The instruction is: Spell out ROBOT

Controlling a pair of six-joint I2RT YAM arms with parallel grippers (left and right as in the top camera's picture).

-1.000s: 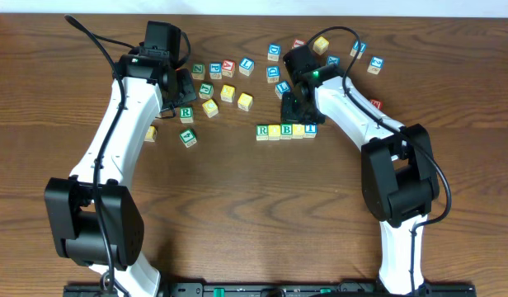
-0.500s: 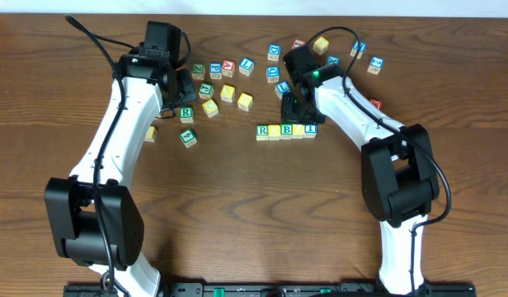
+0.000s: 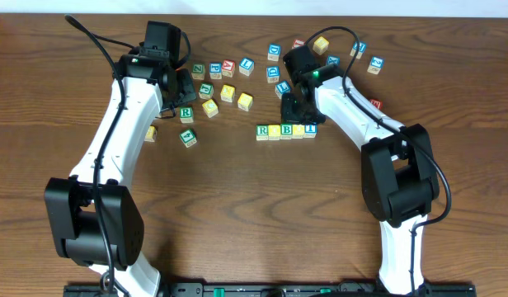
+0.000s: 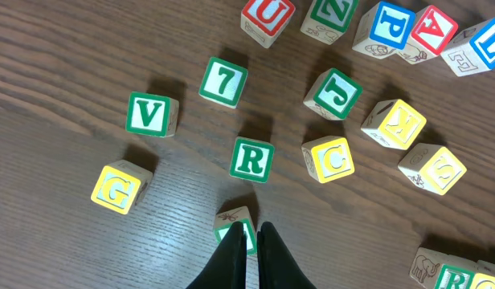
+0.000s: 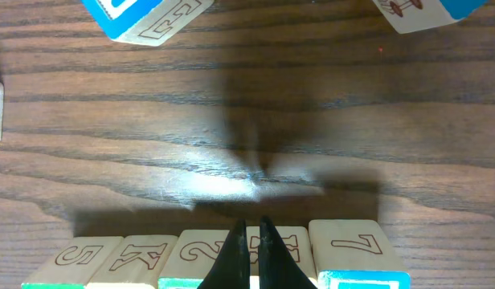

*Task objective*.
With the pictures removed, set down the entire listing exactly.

*Finished exercise*.
The instruction is: Spell out ROBOT

Controlling a pair of six-joint I2RT YAM arms with parallel grippers (left and right as in the top camera's picture).

-1.000s: 
-0.500s: 
+0.000s: 
+0.000s: 
+0.000s: 

No additional answer is needed.